Beyond the co-direction, Qualley’s unique contribution to the video was a precise physical humor that counterbalanced Carpenter’s more relaxed demeanor. Within hours of the film’s publication, Qualley’s Bratz-doll hair transformation during the heist sequence became the most-screenshotted moment. This is precisely the kind of precise, repeatable detail that propels a video past a million views before the day is up. It is also a very intentional visual choice: Qualley’s metamorphosis is not haphazard chaos but rather deliberately planned chaos, which necessitated having a clear idea of the look as well as the self-assurance to commit to it on camera. It takes years to gain that kind of control, which is the ability to do something that appears spontaneous but is actually precise.

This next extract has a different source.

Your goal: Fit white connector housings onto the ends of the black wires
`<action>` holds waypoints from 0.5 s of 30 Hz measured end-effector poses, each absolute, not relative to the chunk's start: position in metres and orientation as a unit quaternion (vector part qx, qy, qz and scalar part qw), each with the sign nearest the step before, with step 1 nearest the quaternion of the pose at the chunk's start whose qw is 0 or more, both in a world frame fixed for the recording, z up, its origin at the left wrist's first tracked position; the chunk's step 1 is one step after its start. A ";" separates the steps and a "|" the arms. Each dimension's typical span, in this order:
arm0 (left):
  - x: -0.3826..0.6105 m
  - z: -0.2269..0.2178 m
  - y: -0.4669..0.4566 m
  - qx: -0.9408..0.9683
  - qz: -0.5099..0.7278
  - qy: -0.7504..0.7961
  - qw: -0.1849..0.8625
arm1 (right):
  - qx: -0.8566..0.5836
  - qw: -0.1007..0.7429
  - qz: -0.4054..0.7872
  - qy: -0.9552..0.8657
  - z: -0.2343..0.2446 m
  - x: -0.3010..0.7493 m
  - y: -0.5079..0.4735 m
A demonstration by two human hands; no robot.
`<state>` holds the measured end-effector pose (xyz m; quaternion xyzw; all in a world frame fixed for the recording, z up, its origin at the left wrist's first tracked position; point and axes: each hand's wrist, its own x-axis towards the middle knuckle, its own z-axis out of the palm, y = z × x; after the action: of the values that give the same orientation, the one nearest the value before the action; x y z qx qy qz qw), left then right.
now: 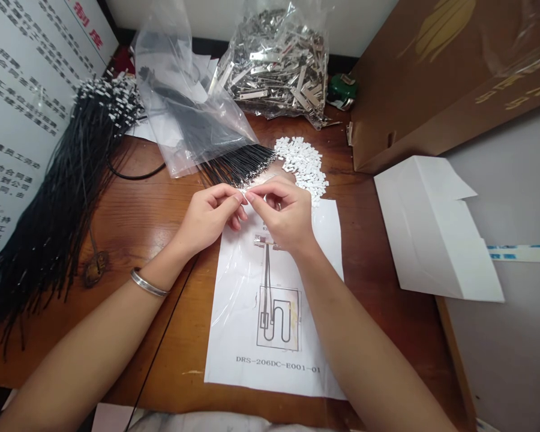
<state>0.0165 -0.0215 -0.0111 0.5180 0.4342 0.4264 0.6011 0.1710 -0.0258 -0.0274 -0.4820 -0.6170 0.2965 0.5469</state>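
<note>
My left hand (213, 213) and my right hand (281, 210) meet fingertip to fingertip above the top of a printed sheet (238, 288). Both are closed in a pinch on a tiny white piece (245, 194), which looks like a connector housing; most of it is hidden by the fingers. Just beyond them lies a bundle of black wires (238, 162) with shiny metal ends, partly inside a clear plastic bag (180, 144). Next to the wire ends, a pile of small white connector housings (301, 165) is spread on the wooden table (130, 222).
At the left hangs a thick bunch of black wires (49, 210) with white connectors on top. A clear bag of flat metal strips (274, 72) stands at the back. A brown box (414, 84) and a folded white card (436, 234) are on the right.
</note>
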 end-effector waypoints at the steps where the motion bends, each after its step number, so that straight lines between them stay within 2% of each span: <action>1: 0.016 -0.011 -0.021 0.519 0.426 0.433 0.601 | -0.481 0.545 0.283 -0.625 -0.027 0.171 -0.026; 15: 0.014 -0.009 -0.021 0.525 0.412 0.429 0.609 | -0.424 0.553 0.172 -0.696 -0.029 0.175 -0.026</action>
<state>0.0140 -0.0209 -0.0095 0.5248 0.4294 0.4116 0.6089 0.1746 -0.0260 -0.0286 -0.4237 -0.6962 0.1721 0.5534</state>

Direct outreach was used to facilitate the collaboration. In contrast to how partnerships are typically described in press releases, the Instagram statement, “directed by Margaret & me!” revealed something sincere about how the project actually worked. Carpenter has described the friendship as organic.
Watching the video and then looking back at both women’s recent careers gives the impression that these two individuals saw similarities in each other’s working styles: a willingness to end on a truly uncomfortable note rather than softening the landing, a comfort with darkness as a punchline, and an interest in the gap between how women should behave and how it looks when they simply don’t.
The week the video was released coincided with Carpenter’s Coachella headline on April 10th, making it a week with more cultural density than most artists manage in a year. There’s a sense that the “House Tour” partnership came at the perfect time for both women’s careers: Qualley just finished a performance in The Substance that broadened people’s perceptions of her abilities, and Carpenter is operating at a level of public visibility where everything she releases becomes an event. The framework of either career is not necessary for what they created together to function. It functions independently. That’s perhaps the greatest way to describe a partnership.